Suhosin Warning from phpMyAdmin

Overview

After installing MySQL, Apache2, and phpMyAdmin on an OpenSuSE 11.0 LAN server, phpMyAdmin (pma) shows two warnings on its main page.

The first regards the MySQL root user not having a password set, and telling us to configure MySQL. This problem was resolved peacefully and without incident by the simple expedient of opening the mysql.user table for edit (using phpMyAdmin — we are root, after all — and according to the warning…) and adding a password to the root account for access from both localhost and sturgeon [sturgeon being the host name].
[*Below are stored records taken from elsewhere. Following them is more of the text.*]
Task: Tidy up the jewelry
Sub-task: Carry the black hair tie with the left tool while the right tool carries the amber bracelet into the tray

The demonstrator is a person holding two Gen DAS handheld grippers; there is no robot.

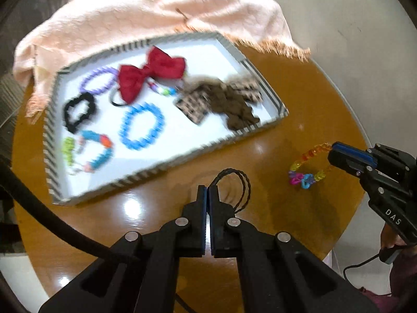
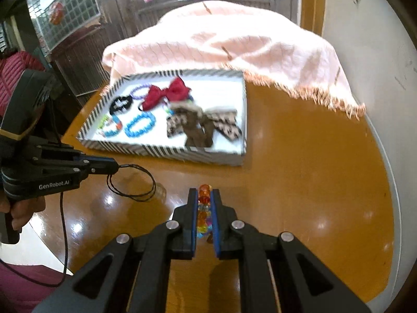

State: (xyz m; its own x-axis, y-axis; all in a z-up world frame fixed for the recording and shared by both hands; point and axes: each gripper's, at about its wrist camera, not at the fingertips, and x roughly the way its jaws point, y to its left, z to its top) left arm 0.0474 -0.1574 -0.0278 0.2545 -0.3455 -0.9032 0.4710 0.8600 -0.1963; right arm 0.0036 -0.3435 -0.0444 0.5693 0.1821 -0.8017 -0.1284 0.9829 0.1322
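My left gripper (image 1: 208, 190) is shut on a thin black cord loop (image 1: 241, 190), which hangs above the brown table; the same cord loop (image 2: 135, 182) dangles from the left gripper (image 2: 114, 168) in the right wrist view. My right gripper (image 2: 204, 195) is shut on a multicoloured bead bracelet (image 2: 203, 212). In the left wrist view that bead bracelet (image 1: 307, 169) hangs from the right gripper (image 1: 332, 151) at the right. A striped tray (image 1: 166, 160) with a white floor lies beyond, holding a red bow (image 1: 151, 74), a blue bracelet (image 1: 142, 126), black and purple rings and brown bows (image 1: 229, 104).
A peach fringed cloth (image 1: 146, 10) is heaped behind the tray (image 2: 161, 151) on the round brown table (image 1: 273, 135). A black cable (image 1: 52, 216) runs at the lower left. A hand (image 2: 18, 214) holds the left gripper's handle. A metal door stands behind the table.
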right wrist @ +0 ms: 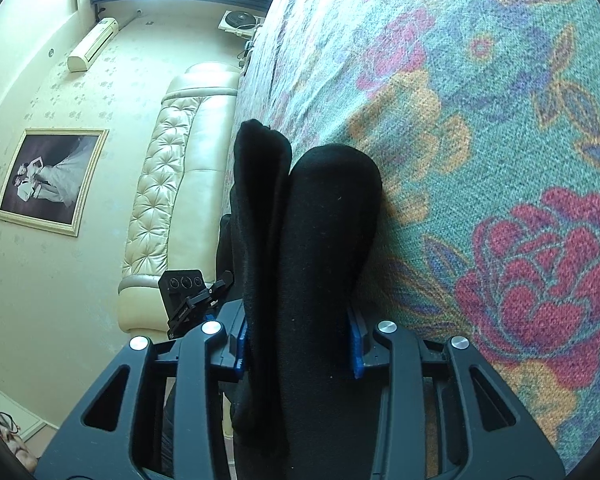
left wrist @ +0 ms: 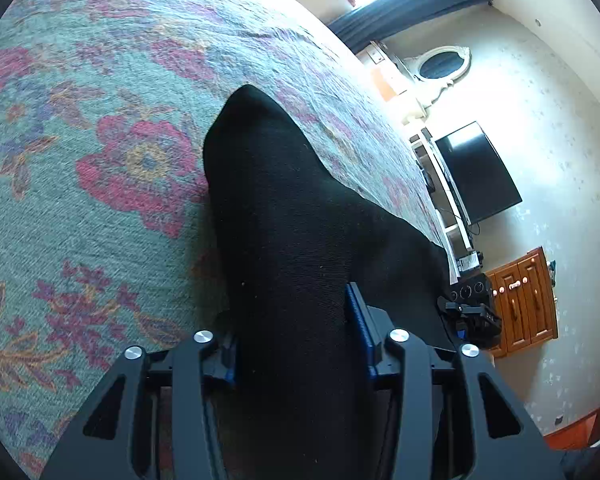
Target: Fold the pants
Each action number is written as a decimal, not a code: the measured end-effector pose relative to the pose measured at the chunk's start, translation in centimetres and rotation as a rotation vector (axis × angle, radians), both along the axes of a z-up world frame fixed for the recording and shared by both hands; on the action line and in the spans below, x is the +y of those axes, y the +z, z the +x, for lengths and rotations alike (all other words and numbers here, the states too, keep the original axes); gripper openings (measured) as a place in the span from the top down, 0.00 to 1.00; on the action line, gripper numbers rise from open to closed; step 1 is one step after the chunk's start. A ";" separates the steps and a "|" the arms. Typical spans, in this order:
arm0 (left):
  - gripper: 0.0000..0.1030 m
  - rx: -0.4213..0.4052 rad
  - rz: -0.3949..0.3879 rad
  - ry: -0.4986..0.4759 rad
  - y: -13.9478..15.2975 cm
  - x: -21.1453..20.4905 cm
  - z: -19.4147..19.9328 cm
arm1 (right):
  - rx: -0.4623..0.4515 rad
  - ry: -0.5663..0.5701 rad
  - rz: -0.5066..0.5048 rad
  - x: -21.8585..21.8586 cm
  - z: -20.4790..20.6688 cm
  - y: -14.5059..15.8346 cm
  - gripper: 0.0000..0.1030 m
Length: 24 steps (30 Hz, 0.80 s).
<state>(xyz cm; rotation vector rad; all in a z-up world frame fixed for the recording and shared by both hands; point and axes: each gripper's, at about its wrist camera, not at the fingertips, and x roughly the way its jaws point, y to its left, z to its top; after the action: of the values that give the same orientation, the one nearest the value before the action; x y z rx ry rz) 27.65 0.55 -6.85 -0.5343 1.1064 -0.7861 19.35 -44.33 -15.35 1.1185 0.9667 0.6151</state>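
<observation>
Black pants (left wrist: 284, 200) lie bunched on a flowered teal bedspread (left wrist: 100, 120). In the left wrist view my left gripper (left wrist: 294, 344) straddles a thick band of the cloth. Its blue pads (left wrist: 360, 328) stand apart, and the cloth fills the gap without looking pinched. In the right wrist view the pants (right wrist: 328, 220) show as two rounded folds side by side on the bedspread (right wrist: 500, 120). My right gripper (right wrist: 296, 344) is open around both folds, its pads (right wrist: 355, 346) beside the cloth. Each view shows the other gripper, the right (left wrist: 472, 312) and the left (right wrist: 192, 300), at the bed's edge.
A black TV (left wrist: 476, 172) and a wooden cabinet (left wrist: 528, 300) stand past the bed's edge. A cream tufted headboard (right wrist: 168, 184), a framed picture (right wrist: 48, 180) and an air conditioner (right wrist: 92, 44) are on the other side. Bedspread stretches beyond the pants.
</observation>
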 end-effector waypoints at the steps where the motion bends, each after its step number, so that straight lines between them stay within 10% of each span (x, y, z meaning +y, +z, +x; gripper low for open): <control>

The second is regarding something about potential problems with something called "Suhosin".

Suhosin

Suhosin, as it turns out, is a [software] "system" for "hardening" PHP installations against buffer overflows and other nasties both known and unknown — generally speaking, it sounds like something that we want to have installed on our [about to be] publicly accessible server.

The phpMyAdmin FAQ # 1.38 is quoted here:

1.38 Can I use phpMyAdmin on a server on which Suhosin is enabled?

Yes but the default configuration values of Suhosin are known to cause problems with some operations, for example editing a table with many columns and no primary key. Tuning information is available at http://www.hardened-php.net/hphp/troubleshooting.html, although the parameter names have changed (suhosin instead of hphp). See also the SuhosinDisableWarning directive.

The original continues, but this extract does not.